Maximum slice length - Is this sound?

I assume the following function is sound, but I'm not sure and also not sure how to prove it:

pub fn foo<T>(x: &[T]) -> &[T] {
    unsafe {
        std::slice::from_raw_parts(x.as_ptr(), x.len())
    }
}

(Playground)

The problem in the safety requirements is:

  • The total size len * mem::size_of::<T>() of the slice must be no larger than isize::MAX. See the safety documentation of pointer::offset.

If T is an u8 and x.len() is isize::MAX+1, then this would be UB right?

The linked documentation of pointer::offset says that "for instance, Vec and Box ensure they never allocate more than isize::MAX bytes", but does this limit hold for slices in general too? I hope it does. If it does, where is that documented? If not, what can I do?

2 Likes

Your function is sound, but I don't know where it is documented.

1 Like

Good that it's sound :sweat_smile: (though I guess it's also unlikely an allocation is that big). Anyway, I still would like to know where it's documented, so I can add proper SAFETY comments. Maybe someone else knows.

Currently, I just wrote in my use case:

// SAFETY:
//  *  […]
//  *  The element count (multiplied by `size_of::<u8>()`)
//     is not expected to be larger than `isize::MAX`. TODO

Which is a bit unsatisfying.

But the len() is never > isize::MAX. It would already be unsound in the first place if you managed to get hold of such a slice from any source. The standard library doesn't allow or do it, it's simply not allowed. (And if you obtained such a slice from any other 3rd-party source, then that code is incorrect.) Thus, your own code can't possibly be unsound merely due to performing such an identity conversion on a slice.

1 Like

On a 16-bit cpu it's 32767, so not that big. :wink:

It's good if it's not allowed, but where is that documented? What worries me a bit is this:

For instance, Vec and Box ensure they never allocate more than isize::MAX bytes, so vec.as_ptr().add(vec.len()) is always safe.

This explicitly refers to Vec and Box (and gives them as examples), but this isn't exhaustive.
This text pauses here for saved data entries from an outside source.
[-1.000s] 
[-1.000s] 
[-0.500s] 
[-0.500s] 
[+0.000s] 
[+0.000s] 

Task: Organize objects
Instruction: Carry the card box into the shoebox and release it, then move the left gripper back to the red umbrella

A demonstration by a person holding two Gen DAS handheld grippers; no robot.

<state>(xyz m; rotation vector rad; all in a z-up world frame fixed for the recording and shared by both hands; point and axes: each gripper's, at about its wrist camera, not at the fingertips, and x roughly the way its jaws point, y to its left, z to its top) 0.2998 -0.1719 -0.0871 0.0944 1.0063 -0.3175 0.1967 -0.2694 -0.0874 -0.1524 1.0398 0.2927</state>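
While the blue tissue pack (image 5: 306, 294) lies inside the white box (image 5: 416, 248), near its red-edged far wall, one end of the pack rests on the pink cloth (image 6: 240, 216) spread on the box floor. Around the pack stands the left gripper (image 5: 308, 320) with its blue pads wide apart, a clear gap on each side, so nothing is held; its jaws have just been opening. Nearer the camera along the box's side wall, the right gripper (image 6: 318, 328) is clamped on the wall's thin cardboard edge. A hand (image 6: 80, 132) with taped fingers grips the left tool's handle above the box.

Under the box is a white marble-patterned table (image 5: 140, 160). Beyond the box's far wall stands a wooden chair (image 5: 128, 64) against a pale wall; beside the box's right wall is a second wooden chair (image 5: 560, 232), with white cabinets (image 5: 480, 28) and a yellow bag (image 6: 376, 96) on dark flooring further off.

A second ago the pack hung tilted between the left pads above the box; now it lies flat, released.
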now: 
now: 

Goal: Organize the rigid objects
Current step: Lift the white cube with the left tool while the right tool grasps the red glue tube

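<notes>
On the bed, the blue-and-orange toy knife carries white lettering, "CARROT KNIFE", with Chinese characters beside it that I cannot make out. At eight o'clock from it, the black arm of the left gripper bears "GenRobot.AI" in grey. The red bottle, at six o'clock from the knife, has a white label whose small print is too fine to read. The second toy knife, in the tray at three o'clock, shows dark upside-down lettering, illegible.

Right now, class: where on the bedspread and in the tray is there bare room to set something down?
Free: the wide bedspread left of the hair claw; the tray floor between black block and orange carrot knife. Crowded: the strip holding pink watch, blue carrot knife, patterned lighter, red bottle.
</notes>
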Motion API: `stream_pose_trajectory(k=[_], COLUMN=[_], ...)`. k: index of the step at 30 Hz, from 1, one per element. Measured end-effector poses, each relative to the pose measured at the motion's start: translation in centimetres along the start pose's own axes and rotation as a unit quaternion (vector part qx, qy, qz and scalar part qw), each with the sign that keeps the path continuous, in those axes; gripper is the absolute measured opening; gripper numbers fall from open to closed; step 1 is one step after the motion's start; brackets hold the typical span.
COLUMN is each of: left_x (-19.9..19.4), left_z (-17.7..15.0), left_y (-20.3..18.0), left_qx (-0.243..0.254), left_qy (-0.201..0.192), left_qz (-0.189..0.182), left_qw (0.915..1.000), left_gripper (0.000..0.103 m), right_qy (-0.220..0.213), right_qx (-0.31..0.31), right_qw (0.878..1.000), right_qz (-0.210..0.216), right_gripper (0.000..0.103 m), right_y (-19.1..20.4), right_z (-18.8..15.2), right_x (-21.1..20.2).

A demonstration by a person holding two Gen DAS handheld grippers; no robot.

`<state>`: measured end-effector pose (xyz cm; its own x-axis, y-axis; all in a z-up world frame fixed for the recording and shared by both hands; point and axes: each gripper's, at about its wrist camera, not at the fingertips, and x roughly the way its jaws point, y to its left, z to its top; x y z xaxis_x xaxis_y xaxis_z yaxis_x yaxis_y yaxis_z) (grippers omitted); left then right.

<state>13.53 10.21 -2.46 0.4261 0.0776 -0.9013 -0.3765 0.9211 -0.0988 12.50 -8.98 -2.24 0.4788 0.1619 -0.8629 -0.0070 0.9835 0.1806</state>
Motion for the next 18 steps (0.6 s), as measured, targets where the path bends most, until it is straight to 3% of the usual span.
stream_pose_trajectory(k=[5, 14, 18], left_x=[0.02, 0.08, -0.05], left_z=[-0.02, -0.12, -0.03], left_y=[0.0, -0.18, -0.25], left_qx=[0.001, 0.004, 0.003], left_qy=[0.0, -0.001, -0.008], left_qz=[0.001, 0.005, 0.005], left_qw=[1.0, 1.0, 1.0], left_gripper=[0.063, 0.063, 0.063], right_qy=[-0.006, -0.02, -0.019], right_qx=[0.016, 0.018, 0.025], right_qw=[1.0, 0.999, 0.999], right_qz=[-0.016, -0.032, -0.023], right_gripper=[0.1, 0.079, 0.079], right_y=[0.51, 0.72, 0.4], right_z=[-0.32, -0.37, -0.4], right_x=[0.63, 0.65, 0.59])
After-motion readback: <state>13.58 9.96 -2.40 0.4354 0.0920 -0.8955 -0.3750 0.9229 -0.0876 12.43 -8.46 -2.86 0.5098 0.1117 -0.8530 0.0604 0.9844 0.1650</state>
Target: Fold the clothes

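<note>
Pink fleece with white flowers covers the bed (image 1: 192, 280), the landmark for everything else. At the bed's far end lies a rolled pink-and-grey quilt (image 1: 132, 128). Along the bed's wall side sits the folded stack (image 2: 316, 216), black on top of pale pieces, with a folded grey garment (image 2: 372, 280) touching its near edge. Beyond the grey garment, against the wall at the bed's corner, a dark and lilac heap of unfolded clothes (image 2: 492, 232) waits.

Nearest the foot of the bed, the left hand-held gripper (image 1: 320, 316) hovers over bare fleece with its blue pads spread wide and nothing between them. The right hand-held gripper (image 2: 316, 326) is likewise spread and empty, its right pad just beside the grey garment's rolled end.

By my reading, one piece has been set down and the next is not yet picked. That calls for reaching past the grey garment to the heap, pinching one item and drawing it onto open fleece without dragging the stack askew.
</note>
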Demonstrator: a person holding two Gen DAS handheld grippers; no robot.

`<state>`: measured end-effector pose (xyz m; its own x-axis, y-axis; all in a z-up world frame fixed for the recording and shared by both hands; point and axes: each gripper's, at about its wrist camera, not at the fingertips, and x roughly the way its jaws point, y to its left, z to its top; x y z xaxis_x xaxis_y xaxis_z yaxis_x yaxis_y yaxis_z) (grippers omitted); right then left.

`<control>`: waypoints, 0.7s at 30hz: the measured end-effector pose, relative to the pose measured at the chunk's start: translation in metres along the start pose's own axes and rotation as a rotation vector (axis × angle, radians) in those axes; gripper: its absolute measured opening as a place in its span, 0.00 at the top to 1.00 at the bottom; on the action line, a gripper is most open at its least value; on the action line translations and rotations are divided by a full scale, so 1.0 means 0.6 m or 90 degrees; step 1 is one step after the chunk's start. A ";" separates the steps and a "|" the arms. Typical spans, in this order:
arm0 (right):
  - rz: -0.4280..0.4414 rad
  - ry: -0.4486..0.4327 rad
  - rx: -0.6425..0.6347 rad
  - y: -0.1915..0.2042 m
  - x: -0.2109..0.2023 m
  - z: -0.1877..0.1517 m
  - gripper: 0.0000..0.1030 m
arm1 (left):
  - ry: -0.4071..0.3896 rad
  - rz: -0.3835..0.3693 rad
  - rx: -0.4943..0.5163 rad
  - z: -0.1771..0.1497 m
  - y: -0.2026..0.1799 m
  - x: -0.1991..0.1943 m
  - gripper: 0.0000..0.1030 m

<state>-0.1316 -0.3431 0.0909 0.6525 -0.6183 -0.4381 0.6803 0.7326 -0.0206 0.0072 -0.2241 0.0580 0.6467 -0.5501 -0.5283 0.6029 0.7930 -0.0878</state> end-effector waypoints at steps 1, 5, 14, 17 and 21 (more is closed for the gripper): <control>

Moreover, the sentence before reads:

The compiler and standard library generally tries to ensure allocations never reach a size where an offset is a concern.

What does "generally tries to ensure" mean? :fearful: Or rather: what does "try" mean? :see_no_evil:

The isize type is a signed integer type with the same number of bits as the platform's pointer type. The theoretical upper bound on object and array size is the maximum isize value. This ensures that isize can be used to calculate differences between pointers into an object or array and can address every byte within an object along with one byte past the end.

From the Rust reference

2 Likes

Since PR 95295, it is impossible to soundly construct a Layout with a (padded) length greater than isize::MAX. Therefore, GlobalAlloc::alloc() cannot be used with such a long length. (GlobalAlloc::realloc() still doesn't have that requirement, but I think that's currently considered a documentation bug, since it uses a Layout under the hood.) Also, the compiler enforces that no named type is larger than isize::MAX after monomorphization, so that prevents any overly large locals from being declared. Thus, the only way to soundly receive a block of memory longer than isize::MAX is to directly use virtual-memory functions like mmap() (or FFI functions that indirectly call such functions).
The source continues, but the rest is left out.